» **Supplied records**:
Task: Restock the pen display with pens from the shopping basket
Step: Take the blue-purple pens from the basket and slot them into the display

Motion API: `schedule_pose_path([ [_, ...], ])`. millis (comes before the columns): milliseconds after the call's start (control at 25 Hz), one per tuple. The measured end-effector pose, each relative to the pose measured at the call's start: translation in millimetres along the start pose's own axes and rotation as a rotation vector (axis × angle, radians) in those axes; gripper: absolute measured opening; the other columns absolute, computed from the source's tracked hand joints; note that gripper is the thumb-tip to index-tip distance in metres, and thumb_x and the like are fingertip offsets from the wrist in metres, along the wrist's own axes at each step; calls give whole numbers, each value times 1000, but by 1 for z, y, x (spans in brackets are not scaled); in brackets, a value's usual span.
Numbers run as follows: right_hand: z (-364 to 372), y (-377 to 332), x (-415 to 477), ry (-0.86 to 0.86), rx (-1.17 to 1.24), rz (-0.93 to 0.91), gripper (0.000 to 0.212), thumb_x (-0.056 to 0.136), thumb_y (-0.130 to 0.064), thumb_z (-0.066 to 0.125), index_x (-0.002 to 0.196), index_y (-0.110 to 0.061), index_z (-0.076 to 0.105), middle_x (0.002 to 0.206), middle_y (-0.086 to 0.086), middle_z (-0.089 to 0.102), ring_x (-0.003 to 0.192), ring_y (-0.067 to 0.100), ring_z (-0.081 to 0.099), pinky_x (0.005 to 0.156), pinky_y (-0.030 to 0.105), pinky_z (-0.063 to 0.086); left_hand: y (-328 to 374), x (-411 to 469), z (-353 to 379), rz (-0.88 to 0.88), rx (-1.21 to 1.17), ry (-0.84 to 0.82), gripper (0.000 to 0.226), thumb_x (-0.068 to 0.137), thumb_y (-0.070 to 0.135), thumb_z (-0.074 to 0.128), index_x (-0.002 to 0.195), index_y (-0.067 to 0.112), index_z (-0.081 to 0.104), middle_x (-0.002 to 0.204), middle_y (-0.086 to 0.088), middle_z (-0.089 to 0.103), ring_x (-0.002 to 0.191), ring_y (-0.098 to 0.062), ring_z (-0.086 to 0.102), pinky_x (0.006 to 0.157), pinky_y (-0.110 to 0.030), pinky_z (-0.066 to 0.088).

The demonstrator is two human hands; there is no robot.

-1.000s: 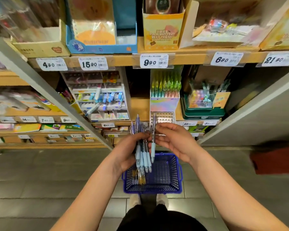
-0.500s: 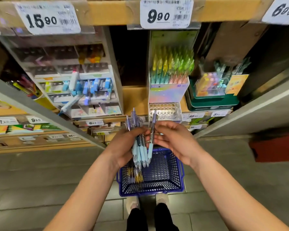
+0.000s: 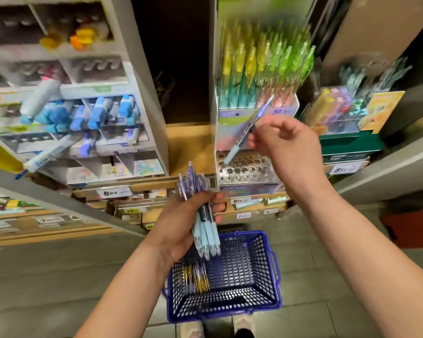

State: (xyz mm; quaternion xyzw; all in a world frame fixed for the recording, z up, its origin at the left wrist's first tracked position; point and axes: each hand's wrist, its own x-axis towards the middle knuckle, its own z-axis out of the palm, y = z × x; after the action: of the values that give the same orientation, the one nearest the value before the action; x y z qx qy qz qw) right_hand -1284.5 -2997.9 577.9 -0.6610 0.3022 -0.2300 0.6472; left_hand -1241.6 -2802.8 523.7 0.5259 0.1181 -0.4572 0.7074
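My left hand (image 3: 181,223) grips a bundle of light-blue pens (image 3: 203,215) with purple tops, above the blue shopping basket (image 3: 271,264) on the floor. My right hand (image 3: 286,145) pinches a single light-blue pen (image 3: 244,135), tilted with its tip down over the perforated front tray (image 3: 244,169) of the pen display (image 3: 230,128). That tray's holes look empty; the display's upper tier holds yellow, green and teal pens (image 3: 266,69). More pens (image 3: 195,279) lie in the basket's left corner.
A white tiered rack with blue items (image 3: 103,113) stands left of a dark gap on the shelf. A green box display (image 3: 347,145) sits to the right. A grey shelf upright (image 3: 59,203) slants across the lower left. Price tags line the shelf edges.
The view has drawn closer to the shelf. My right hand has lifted one pen away from the bundle and carried it up and right to the perforated tray. The left hand keeps the bundle.
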Motion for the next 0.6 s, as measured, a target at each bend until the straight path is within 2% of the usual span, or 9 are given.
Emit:
schedule_pose_path([
  [120,10,9,15,81,-213,-194,3,92,-19,72,92,-21,73,82,-2,76,80,15,74,82,39,62,-4,10,-6,19,-6,-9,16,97,7,63,112,3,67,105,-15,79,77,-19,77,65,-32,64],
  [240,19,23,15,49,-338,-281,6,91,-19,73,93,-25,71,83,-11,73,78,7,73,78,24,60,-9,15,-10,29,-24,-11,19,92,10,68,111,4,68,105,-16,79,78,-19,77,63,-31,62],
  [400,24,33,16,21,-318,-359,12,91,-16,73,95,-26,71,82,-15,71,78,5,72,71,9,52,-15,19,-15,10,-26,-19,14,90,13,71,102,7,74,105,-18,78,78,-20,75,64,-32,62],
  [600,29,39,19,-8,-368,-419,14,90,-17,74,95,-29,73,81,-16,73,79,4,72,72,7,51,-15,24,-15,-11,-37,-14,18,91,13,70,107,4,71,106,-17,78,78,-19,75,65,-32,61],
])
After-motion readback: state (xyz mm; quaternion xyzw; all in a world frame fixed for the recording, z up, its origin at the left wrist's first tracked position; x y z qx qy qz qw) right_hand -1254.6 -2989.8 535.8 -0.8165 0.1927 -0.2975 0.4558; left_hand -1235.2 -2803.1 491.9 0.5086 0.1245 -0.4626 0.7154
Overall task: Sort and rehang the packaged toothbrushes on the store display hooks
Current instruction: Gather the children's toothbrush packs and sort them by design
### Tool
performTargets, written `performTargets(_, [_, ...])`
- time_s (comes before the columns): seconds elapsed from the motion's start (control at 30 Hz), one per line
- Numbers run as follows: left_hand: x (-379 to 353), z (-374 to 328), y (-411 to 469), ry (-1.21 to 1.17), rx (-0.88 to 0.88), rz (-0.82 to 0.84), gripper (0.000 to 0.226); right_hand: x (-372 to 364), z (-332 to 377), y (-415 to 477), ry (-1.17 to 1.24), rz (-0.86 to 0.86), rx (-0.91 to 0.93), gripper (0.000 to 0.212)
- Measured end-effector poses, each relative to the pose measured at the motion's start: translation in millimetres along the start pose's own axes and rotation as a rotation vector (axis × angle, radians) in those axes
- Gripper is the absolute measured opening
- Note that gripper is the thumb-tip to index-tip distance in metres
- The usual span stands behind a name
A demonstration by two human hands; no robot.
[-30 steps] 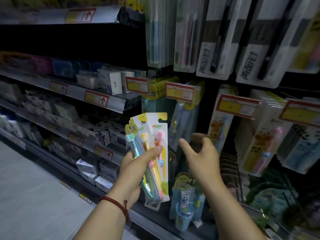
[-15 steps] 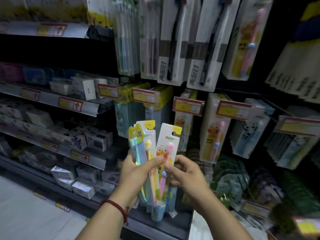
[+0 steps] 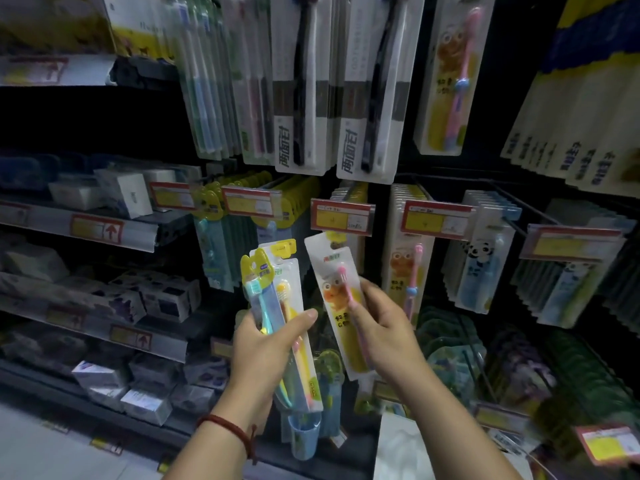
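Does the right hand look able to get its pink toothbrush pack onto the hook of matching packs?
Probably yes. The right hand holds the pink toothbrush pack just below and left of the matching packs, and nothing stands between them. The price tag at the hook's tip may need working around.

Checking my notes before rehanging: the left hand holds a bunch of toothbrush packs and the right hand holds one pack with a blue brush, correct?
Not quite. In the head view, the right hand holds a single pack with a pink brush, not blue. The left hand does hold the bunch of packs.
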State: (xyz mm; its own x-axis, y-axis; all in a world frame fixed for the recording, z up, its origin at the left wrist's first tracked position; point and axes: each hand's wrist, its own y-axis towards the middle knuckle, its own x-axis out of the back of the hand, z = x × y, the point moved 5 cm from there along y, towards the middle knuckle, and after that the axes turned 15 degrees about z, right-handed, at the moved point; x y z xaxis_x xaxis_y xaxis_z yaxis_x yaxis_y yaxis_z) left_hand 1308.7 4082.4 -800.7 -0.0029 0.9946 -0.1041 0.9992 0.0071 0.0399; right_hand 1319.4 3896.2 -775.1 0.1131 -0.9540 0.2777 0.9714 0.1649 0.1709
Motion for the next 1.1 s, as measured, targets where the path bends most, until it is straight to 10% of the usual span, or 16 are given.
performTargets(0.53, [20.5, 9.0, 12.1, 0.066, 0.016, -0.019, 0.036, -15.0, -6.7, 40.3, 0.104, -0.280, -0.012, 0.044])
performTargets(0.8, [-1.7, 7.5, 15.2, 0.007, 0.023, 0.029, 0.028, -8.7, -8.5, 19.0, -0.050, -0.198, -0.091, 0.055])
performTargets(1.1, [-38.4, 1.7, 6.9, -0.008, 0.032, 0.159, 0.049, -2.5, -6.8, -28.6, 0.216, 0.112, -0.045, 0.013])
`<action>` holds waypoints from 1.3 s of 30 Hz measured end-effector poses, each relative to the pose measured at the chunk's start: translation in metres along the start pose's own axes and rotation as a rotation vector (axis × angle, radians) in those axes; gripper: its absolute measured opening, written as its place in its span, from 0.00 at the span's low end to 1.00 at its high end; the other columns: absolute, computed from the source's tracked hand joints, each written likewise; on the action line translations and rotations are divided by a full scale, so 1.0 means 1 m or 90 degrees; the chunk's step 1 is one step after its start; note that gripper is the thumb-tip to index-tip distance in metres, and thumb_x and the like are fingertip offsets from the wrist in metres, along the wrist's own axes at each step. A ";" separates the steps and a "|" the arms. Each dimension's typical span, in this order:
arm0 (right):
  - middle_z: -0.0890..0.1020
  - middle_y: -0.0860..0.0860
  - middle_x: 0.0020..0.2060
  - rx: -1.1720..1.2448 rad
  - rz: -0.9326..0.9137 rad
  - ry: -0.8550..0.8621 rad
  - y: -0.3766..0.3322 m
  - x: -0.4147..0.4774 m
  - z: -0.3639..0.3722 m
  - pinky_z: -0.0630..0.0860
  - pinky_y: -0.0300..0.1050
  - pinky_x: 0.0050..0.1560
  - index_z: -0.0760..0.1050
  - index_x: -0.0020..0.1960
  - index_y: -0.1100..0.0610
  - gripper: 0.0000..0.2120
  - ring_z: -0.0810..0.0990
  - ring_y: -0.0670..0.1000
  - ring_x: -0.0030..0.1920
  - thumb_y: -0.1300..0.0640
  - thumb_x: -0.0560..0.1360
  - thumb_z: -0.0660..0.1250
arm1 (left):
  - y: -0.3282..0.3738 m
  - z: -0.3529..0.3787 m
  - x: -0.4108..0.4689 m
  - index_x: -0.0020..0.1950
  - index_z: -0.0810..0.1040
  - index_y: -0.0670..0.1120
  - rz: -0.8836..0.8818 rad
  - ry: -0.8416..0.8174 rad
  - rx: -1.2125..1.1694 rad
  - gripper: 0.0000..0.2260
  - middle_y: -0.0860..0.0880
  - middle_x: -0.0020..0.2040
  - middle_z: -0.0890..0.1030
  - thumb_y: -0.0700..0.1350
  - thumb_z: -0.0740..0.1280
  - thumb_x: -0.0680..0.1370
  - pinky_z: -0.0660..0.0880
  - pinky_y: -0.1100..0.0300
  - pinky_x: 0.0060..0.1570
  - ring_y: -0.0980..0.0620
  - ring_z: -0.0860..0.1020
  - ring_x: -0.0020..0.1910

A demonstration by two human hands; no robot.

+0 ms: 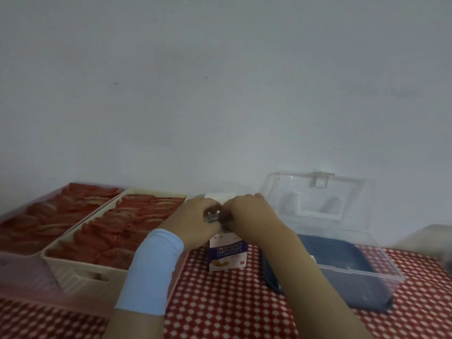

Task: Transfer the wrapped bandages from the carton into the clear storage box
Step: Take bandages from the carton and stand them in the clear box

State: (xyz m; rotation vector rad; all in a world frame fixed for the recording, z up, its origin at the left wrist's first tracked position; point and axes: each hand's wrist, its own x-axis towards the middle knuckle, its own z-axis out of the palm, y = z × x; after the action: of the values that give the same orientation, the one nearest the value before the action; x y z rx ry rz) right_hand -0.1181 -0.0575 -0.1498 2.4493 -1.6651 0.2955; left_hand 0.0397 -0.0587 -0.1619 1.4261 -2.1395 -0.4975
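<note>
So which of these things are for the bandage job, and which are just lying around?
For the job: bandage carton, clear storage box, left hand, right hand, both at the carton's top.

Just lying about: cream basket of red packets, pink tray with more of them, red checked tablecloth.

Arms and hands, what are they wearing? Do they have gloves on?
No gloves: the left hand and the right hand are bare, with no ring or watch to be seen. The left arm wears a snug light blue sleeve from the wrist partway up, plain and without markings. The right arm wears nothing.
</note>
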 end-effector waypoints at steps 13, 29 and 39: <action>0.83 0.42 0.51 0.394 0.061 0.130 0.019 -0.011 0.001 0.71 0.27 0.45 0.82 0.59 0.48 0.10 0.77 0.37 0.44 0.54 0.80 0.67 | 0.006 0.007 0.005 0.45 0.81 0.53 -0.010 0.148 -0.028 0.01 0.59 0.41 0.81 0.48 0.71 0.76 0.75 0.61 0.45 0.61 0.78 0.43; 0.86 0.46 0.40 0.747 0.005 0.204 0.021 -0.022 -0.029 0.75 0.31 0.46 0.83 0.44 0.53 0.07 0.82 0.41 0.43 0.60 0.79 0.69 | 0.029 -0.016 -0.014 0.61 0.77 0.33 -0.084 -0.118 -0.807 0.18 0.35 0.52 0.83 0.43 0.67 0.76 0.83 0.49 0.47 0.40 0.84 0.47; 0.85 0.45 0.39 0.743 -0.023 0.145 0.023 -0.021 -0.027 0.77 0.35 0.49 0.84 0.51 0.58 0.09 0.82 0.41 0.44 0.61 0.81 0.64 | 0.028 -0.007 -0.012 0.45 0.88 0.42 -0.071 -0.143 -0.838 0.13 0.42 0.45 0.86 0.46 0.66 0.72 0.82 0.57 0.38 0.49 0.84 0.37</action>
State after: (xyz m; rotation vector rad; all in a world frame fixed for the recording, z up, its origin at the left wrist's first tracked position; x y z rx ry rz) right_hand -0.1488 -0.0404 -0.1289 2.8994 -1.5398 1.9046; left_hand 0.0275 -0.0370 -0.1431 0.6891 -1.2623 -1.7293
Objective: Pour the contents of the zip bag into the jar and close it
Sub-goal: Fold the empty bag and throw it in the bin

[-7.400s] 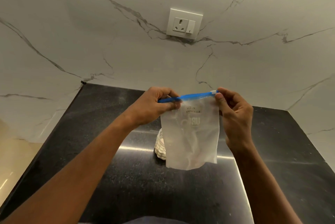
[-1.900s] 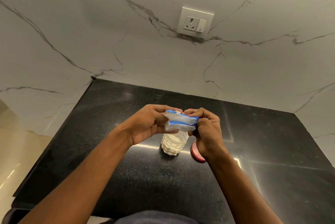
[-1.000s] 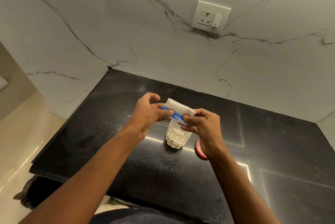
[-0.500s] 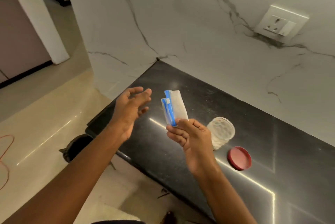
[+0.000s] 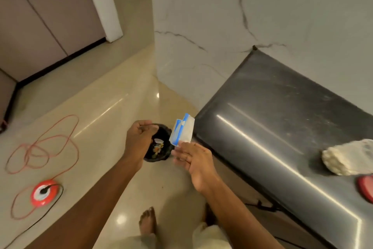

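Hovering just past the table's [image 5: 282, 119] left end, the folded zip bag [image 5: 182, 130] sits above a black bin [image 5: 159, 147] on the floor, apparently empty and about to be thrown away. The right hand [image 5: 191, 160] is open-fingered, touching only the bag's lower edge, while the left hand [image 5: 139, 139] pinches the bin's liner rim to hold it open. No writing on the bag is legible; the filled jar [image 5: 349, 158] and its red lid [image 5: 366, 188] wait uncapped at the table's right end.

A home kitchen: black stone counter [image 5: 282, 111], marble wall [image 5: 262, 16], cupboard doors [image 5: 40, 16] (floor bin [image 5: 159, 148] too).
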`<state>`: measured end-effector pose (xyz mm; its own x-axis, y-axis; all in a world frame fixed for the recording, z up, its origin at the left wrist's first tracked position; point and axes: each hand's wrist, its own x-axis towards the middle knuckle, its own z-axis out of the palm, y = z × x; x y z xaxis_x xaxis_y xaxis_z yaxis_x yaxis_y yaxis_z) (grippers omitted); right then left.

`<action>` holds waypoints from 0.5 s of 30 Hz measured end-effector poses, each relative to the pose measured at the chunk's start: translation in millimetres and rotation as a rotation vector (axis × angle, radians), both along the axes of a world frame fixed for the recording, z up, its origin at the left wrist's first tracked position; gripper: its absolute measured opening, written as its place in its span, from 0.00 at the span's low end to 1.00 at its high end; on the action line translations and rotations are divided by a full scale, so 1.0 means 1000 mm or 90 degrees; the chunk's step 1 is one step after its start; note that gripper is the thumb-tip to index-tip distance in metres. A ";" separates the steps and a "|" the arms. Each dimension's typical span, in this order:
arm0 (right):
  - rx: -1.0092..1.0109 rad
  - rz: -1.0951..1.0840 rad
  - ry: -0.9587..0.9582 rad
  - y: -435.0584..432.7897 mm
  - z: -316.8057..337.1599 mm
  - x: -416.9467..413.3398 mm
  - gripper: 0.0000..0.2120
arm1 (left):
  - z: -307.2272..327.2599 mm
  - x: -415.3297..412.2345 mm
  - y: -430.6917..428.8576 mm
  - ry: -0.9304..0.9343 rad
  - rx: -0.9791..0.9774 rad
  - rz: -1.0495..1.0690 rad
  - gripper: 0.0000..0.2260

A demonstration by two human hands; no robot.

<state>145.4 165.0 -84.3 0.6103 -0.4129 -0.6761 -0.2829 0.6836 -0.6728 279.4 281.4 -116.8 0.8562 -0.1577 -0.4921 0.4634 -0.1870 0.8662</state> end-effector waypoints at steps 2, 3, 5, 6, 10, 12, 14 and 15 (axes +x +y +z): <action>-0.009 0.033 0.049 0.014 -0.029 0.025 0.10 | -0.027 0.012 0.018 0.012 0.029 -0.005 0.09; -0.021 0.051 0.076 0.021 -0.049 0.037 0.10 | -0.042 0.018 0.027 0.022 0.042 -0.002 0.10; -0.038 0.084 0.124 0.030 -0.091 0.060 0.07 | -0.074 0.026 0.041 0.040 0.061 0.002 0.10; -0.045 0.104 0.149 0.032 -0.115 0.072 0.07 | -0.092 0.029 0.047 0.046 0.069 0.003 0.10; -0.111 0.195 0.262 0.030 -0.227 0.111 0.14 | -0.163 0.040 0.065 0.088 0.090 -0.002 0.09; -0.142 0.237 0.305 0.027 -0.281 0.125 0.18 | -0.198 0.046 0.070 0.099 0.095 0.002 0.09; -0.155 0.252 0.331 0.023 -0.340 0.138 0.20 | -0.237 0.055 0.075 0.102 0.102 -0.002 0.09; -0.156 0.256 0.339 0.022 -0.370 0.145 0.21 | -0.258 0.060 0.077 0.103 0.100 -0.004 0.08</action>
<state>290.8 186.8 -454.2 0.3594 -0.4042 -0.8411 -0.8147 0.3036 -0.4940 339.1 358.3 -374.9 0.7634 -0.0727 -0.6418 0.5924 -0.3174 0.7405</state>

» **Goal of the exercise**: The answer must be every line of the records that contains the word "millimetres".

» **Result for this exercise**:
Motion API: `schedule_pose_path([ [_, ...], ])`. millis (comes before the columns): milliseconds after the call's start (control at 25 Hz), one per tuple. The measured end-effector pose, each relative to the pose measured at the call's start: translation in millimetres along the start pose's own axes and rotation as a rotation vector (axis × angle, radians) in those axes; gripper: absolute measured opening; the other columns absolute, computed from the source's tracked hand joints; note that gripper is the thumb-tip to index-tip distance in metres, and thumb_x and the like are fingertip offsets from the wrist in metres, along the wrist's own axes at each step; calls give whole numbers, each value times 1000, but by 1 for z, y, x (spans in brackets are not scaled); in brackets, a value's usual span.
- Measured end-effector poses, each relative to the pose measured at the motion's start: translation in millimetres along the start pose's own axes and rotation as a rotation vector (axis × angle, radians) in those axes
`<action>` holds waypoints from 0.5 s of 30 Hz measured end-effector poses, each relative to the pose measured at the chunk's start: translation in millimetres and rotation as a rotation vector (axis × angle, radians), both along the axes of a world frame fixed for the recording, z up, its origin at the left wrist's first tracked position; gripper: its absolute measured opening, written as its place in its span, from 0.00 at the span's low end to 1.00 at its high end; on the action line translations and rotations are divided by a full scale, so 1.0 means 1000 mm or 90 degrees; the chunk's step 1 is one step after its start; note that gripper is the thumb-tip to index-tip distance in metres. A ";" separates the steps and a "|" the arms. Each dimension's typical span, in this order:

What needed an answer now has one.